Your instructions:
Transcribe the listing below word for word but skip its images.

Dataset section:
________

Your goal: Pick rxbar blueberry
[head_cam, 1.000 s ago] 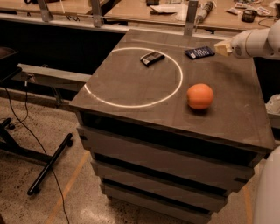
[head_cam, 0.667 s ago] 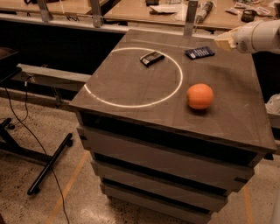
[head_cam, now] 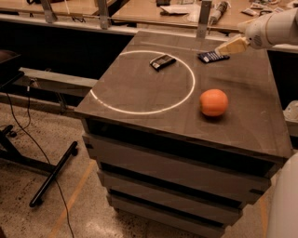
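The rxbar blueberry (head_cam: 212,56) is a thin flat navy bar with white print, lying near the far edge of the dark table (head_cam: 139,93), just outside the white circle. My gripper (head_cam: 229,47) comes in from the upper right on a white arm and hovers just right of and above the bar, its cream fingertips pointing at it. A black-and-grey wrapped bar (head_cam: 163,62) lies inside the circle at its far side. An orange (head_cam: 213,102) sits to the right of the circle.
A white circle (head_cam: 144,81) is marked on the table top. Metal posts (head_cam: 203,18) and a wooden workbench (head_cam: 177,11) with clutter stand behind the table. A black stand (head_cam: 51,174) and cables lie on the floor at left.
My gripper has moved up and a little left, closer to the navy bar. The bars and the orange have not moved.
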Controlling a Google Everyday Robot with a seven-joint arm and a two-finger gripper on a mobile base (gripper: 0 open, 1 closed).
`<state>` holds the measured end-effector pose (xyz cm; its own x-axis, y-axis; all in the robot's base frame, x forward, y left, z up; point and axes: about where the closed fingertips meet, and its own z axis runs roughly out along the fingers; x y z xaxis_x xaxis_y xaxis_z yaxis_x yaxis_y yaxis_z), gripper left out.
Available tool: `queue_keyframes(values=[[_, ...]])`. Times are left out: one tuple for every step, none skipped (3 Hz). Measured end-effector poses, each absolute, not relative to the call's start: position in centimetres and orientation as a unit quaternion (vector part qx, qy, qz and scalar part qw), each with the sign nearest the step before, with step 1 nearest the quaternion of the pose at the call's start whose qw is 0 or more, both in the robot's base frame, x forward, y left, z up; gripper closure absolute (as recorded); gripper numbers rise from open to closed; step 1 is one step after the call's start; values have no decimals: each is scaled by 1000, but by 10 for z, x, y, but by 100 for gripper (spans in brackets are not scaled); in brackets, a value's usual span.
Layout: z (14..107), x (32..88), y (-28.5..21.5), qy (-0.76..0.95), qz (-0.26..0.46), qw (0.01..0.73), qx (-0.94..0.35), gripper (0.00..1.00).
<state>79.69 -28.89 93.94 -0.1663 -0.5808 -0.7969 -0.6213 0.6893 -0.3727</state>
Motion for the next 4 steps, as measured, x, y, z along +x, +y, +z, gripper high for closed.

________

Output of the exercise:
Your goal: Pick rxbar blueberry
[head_cam, 1.000 s ago] 
[head_cam, 0.667 s ago] 
[head_cam, now] 
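The rxbar blueberry (head_cam: 212,56) is a thin flat navy bar with white print, lying near the far edge of the dark table (head_cam: 139,93), just outside the white circle. My gripper (head_cam: 229,47) comes in from the upper right on a white arm and hovers just right of and above the bar, its cream fingertips pointing at it. A black-and-grey wrapped bar (head_cam: 163,62) lies inside the circle at its far side. An orange (head_cam: 213,102) sits to the right of the circle.
A white circle (head_cam: 144,81) is marked on the table top. Metal posts (head_cam: 203,18) and a wooden workbench (head_cam: 177,11) with clutter stand behind the table. A black stand (head_cam: 51,174) and cables lie on the floor at left.
My gripper has moved up and a little left, closer to the navy bar. The bars and the orange have not moved.
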Controlling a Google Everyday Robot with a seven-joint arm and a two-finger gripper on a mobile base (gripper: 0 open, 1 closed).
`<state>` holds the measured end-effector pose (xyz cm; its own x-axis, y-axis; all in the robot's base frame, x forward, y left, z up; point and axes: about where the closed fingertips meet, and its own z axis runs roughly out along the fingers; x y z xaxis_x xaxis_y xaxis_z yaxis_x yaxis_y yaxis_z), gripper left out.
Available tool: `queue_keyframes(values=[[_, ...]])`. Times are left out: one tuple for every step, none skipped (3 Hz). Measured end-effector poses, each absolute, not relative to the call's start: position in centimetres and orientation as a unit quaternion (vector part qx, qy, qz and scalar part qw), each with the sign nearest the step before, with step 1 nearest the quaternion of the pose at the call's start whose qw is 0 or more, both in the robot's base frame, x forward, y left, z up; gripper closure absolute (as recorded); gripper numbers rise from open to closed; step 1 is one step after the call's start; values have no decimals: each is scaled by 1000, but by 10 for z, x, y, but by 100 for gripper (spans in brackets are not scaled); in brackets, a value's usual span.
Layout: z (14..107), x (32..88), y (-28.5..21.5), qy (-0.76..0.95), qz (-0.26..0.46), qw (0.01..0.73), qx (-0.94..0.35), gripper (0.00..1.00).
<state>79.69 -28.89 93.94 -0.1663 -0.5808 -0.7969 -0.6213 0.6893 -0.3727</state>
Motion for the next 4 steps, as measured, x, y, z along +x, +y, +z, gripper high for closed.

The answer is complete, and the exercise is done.